9. Bölüm

KADERİN AĞLARI

Merve Gündoğmuş
mervegndgms

İyi okumalar!

Aklına günün erken saatlerinde çadırda, o büyü sayesinde gördükleri ve duydukları geldiğinde Morrigan, Edric ve Eamon'a baktı. İki erkek fey de onu garip bakışlarla süzüyorlardı, az önceki cümlesini anlamlandıramamışlardı. Onlara gördüğü vahşetten, duyduğu kehanetten bahsetmeli miydi?

Amcasının babasına ihanetini gördükten sonra bile Edric, Morrigan'ın gözü kapalı güvenebileceği tek kişiydi. Çocukluktan beri birbirlerinin arkasını kollarlardı. Bu yüzden ona söylemek konusunda bir sorunu yoktu, ancak Eamon... Fey prensi kraliyet ailesinin bir üyesi olsa da Morrigan onu neredeyse hiç tanımıyordu. Hakkında bildikleri annesinin övgülerinden ve diğer feyler arasında dolaşan hayranlık dolu dedikodulardan ibaretti, bu yüzden önce ağabeyiyle konuşmaya karar verdi.

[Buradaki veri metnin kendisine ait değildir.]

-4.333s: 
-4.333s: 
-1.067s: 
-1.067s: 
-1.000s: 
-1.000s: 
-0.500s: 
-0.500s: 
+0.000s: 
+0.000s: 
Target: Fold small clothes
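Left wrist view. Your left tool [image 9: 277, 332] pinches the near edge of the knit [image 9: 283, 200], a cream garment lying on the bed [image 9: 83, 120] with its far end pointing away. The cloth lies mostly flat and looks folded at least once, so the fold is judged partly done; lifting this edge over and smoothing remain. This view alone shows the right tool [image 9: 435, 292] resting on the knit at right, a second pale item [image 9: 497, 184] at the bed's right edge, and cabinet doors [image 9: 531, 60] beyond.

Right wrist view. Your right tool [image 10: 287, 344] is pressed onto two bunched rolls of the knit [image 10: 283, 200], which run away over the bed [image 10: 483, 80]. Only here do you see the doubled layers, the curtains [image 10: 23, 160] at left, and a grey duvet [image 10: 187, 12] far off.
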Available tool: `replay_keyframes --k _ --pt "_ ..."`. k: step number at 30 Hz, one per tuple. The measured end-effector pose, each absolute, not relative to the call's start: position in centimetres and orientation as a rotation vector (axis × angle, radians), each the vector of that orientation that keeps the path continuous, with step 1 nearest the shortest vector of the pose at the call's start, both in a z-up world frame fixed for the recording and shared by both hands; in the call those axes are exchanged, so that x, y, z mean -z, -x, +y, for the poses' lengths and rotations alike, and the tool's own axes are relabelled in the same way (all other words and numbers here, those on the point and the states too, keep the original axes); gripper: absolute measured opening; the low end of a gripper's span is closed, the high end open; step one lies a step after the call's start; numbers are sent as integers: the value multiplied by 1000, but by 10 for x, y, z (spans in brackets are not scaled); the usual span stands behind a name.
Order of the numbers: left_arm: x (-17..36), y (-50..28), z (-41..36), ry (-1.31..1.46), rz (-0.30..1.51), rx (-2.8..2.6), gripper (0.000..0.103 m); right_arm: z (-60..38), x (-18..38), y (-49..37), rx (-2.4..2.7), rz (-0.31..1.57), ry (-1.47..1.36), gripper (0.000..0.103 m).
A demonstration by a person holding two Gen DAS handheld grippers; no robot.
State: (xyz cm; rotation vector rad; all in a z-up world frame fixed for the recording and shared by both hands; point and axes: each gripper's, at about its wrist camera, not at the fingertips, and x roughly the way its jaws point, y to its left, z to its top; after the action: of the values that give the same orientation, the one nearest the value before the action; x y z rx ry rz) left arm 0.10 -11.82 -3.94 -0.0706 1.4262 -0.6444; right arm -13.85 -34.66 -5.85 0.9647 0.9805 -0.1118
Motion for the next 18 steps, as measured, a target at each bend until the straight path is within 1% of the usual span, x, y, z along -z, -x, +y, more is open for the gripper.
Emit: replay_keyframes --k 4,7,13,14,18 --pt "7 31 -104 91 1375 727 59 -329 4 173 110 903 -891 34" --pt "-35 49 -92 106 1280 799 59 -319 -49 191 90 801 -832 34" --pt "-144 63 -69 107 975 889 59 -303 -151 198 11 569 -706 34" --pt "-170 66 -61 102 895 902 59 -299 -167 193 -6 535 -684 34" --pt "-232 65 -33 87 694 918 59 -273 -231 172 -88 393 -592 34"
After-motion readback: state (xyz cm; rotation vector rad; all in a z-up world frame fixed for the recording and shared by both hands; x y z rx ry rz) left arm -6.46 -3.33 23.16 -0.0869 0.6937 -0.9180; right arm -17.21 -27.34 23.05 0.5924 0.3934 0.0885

Morrigan çıtırdayarak yanan ateşin ve Collin'le Elamire'in düzenli nefesleri dışında çıt çıkmayan ortamı bozarak ağabeyine "Edric, benimle birkaç dakika yürür müsün?" dedi ve Eamon'a ters bir bakış attı. Ona güvenip güvenemeyeceğini henüz bilmiyordu ve bunu öğrenmeliydi, bu bilinmezlikle hiçbir şey yapmayacaktı. Yanlış insana güvenmenin ve kalbini açmanın bedelinin ağırlığı çok ağırdı, bunu zor yoldan öğrenmişti. Amcaları çoktan Şato'yu ele geçirmiş olmalıydı, ilk önce şato içerisindeki güvenilir dostlarına ulaşarak bilgi almalılardı ve bu da ormanın içerisinde Eamon'la yolculuk edecekleri, casuslarını ona açık edecekleri anlamına geliyordu. Artık risk alamazdı, bu yüzden Edric'in ona ne kadar güvendiğini, onun hakkında neler bildiğini öğrenmeliydi. Hemen.

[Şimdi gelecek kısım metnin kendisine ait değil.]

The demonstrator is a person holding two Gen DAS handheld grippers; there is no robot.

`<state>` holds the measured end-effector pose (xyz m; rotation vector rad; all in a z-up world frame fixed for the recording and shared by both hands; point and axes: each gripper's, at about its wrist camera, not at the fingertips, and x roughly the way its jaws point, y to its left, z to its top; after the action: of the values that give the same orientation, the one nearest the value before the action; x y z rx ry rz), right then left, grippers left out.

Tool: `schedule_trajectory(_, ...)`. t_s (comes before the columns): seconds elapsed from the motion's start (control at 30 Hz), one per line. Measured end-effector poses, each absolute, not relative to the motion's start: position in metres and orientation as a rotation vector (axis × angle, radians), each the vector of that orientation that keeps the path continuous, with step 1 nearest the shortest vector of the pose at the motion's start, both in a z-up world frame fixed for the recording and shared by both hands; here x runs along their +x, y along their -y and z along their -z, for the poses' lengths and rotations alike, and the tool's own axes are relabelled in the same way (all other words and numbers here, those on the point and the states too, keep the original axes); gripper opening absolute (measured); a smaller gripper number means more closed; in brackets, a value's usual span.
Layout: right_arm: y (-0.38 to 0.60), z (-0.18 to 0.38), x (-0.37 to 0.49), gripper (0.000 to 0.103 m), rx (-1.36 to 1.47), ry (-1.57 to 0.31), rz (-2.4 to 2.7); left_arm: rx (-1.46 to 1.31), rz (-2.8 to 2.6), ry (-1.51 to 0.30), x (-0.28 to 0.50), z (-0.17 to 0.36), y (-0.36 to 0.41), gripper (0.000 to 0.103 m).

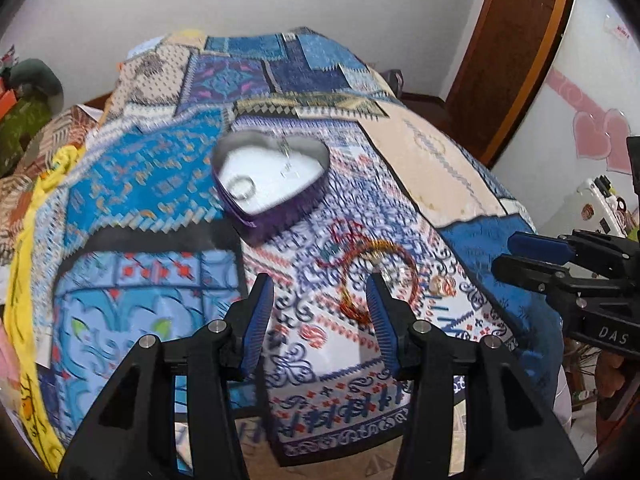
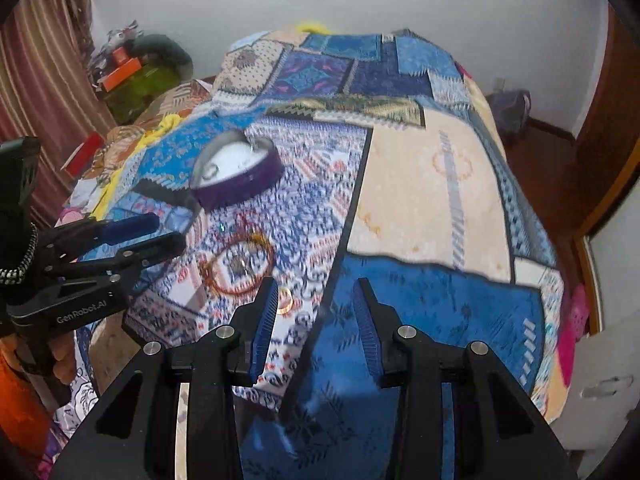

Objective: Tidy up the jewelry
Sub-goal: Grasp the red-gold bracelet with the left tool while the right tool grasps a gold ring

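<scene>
A purple heart-shaped tin (image 1: 276, 212) with a white inside sits on the patchwork bedspread; it holds a ring (image 1: 241, 187) and a silver chain (image 1: 286, 160). It also shows in the right wrist view (image 2: 236, 190). A red-gold bangle (image 1: 384, 276) lies in front of it, also seen in the right wrist view (image 2: 236, 266), with a small gold ring (image 2: 285, 300) beside it. My left gripper (image 1: 320, 284) is open and empty just short of the bangle. My right gripper (image 2: 316, 286) is open and empty, right of the jewelry.
The patchwork bedspread (image 2: 420, 184) covers the bed. Clutter and an orange box (image 2: 120, 70) sit at the far left by a striped curtain. A wooden door (image 1: 516, 48) stands at the right. The bed edge drops off close in front.
</scene>
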<state>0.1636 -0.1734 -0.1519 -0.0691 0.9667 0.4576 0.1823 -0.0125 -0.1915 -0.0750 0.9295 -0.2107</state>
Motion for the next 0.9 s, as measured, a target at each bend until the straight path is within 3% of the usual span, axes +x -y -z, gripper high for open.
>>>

Edric cevap vermeye gerek duymayarak ayağa kalktı ve Morrigan'ın yanına geldi, kolunu kardeşinin omuzlarına doladı. Edric'in güçlü kolunun ağırlığı ve tanıdık denizi andıran kokusu teskin ediciydi.

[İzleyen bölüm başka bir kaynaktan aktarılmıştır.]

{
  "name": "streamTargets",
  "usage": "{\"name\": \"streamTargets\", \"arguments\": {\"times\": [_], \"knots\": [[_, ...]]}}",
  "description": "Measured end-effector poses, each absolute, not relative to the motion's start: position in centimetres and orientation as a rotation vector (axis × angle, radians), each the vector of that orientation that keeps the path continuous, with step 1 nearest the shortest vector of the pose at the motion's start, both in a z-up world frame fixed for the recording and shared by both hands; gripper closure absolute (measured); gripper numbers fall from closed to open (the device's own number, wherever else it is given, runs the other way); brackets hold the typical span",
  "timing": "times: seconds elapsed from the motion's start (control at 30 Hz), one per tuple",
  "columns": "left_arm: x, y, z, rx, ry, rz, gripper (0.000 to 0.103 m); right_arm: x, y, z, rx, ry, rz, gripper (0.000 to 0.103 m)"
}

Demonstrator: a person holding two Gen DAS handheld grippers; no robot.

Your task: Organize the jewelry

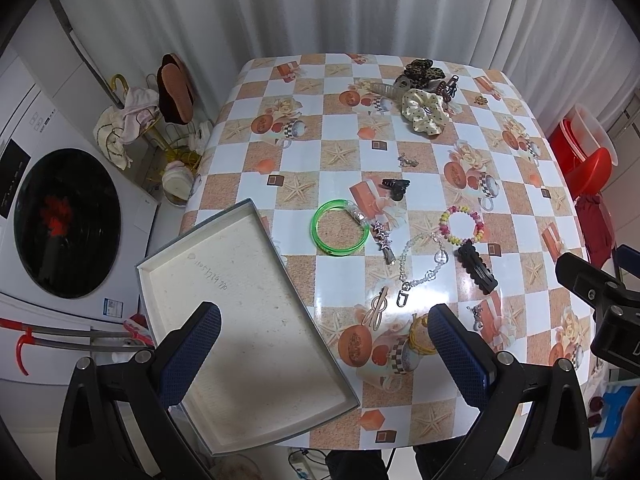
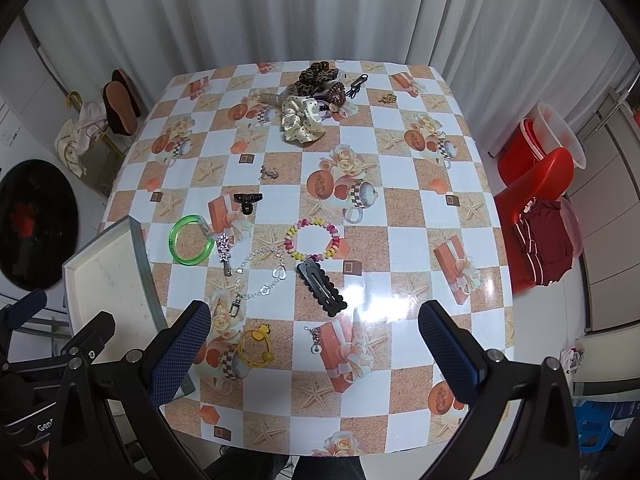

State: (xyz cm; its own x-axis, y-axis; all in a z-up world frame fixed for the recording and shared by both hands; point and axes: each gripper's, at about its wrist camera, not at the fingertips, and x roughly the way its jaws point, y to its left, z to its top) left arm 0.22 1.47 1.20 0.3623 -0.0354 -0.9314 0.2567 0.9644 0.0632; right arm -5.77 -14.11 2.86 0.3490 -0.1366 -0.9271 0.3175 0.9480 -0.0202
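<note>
- Two tools hover with jaws wide and empty: the left tool [image 1: 324,332] above the tray [image 1: 256,320], the right tool [image 2: 314,330] above the table [image 2: 400,240].
- Jewelry lies scattered beside the empty tray; I would start with the nearest piece, the yellow hair tie [image 2: 254,346].
- Pinch low across its band, since thin pieces slip.

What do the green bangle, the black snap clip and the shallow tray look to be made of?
Green bangle: translucent glossy plastic or resin; the tablecloth shows through its rim.
Black snap clip: scalloped dark body, probably fabric-covered or painted metal, with grey metal-looking bars at its middle.
Shallow tray: likely cardboard; matte off-white inside, speckled, with handwritten digits.
</note>
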Motion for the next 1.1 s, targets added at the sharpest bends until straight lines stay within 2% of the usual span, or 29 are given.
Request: {"name": "streamTargets", "arguments": {"times": [1.1], "knots": [[0.29, 1.66, 1.24, 0.209, 1.189, -0.19, 0.0, -5.97, -14.01, 3.04, 0.171, 1.177, -0.294, 0.0]]}}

Morrigan, Edric'i ormanın derinliklerine doğru yönlendirdi, Eamon'ın keskin fey kulaklarının bile duyamayacağı bir yere kadar ilerleyerek bir açıklığa geldiklerinde durdular.

Edric kardeşinin önemli ve başkalarının duymaması gereken bir şey söyleyeceğini hissetmişti, etrafı kolaçan ettikten sonra beklenti içerisinde kardeşine baktı.

Morrigan nasıl ve nereden başlayacağını bilemiyordu, bu yüzden en başından anlatmaya karar verdi. Bugünün erken saatlerinde çadıra girişinden itibaren gördüğü, duyduğu her şeyi Edric'e anlattığında ağabeyinin gözleri irileşti ve dudakları şaşkınlıkla aralandı. "Bunu başka kimseye anlattın mı?" diye sordu. Morrigan hayır dercesine başını salladı, duyup gördüklerini şimdiye kadar ciddiye almamıştı ki.

İnanmak istememişti, çünkü bu her şeyin tekrar başlayacağı, korkunç bir savaşın kapılarını çalacağı anlamına geliyordu. Karanlık zamanlar ve ölümün soğuk nefesi yaklaşıyordu.

Edric başını salladı, bunu şimdilik kimsenin duymaması daha iyi olurdu, böyle bir büyünün daha önce kullanıldığını işitmemişti. Önce araştırma yapmaları gerekiyordu, emin olmaları gerekiyordu. Osırada Morrigan daha fazla dayanamadı ve "Eamon hakkında ne biliyorsun, onu ne kadar tanıyorsun? Ona güvenebilir miyiz?" diyerek beyninde yankılanan soruyu ağabeyine sordu. İçgüdüleri bu savaşçıya güvenebileceğini söylese de onlar yanıltıcı olabilirdi. Babasını yanıltmışlardı.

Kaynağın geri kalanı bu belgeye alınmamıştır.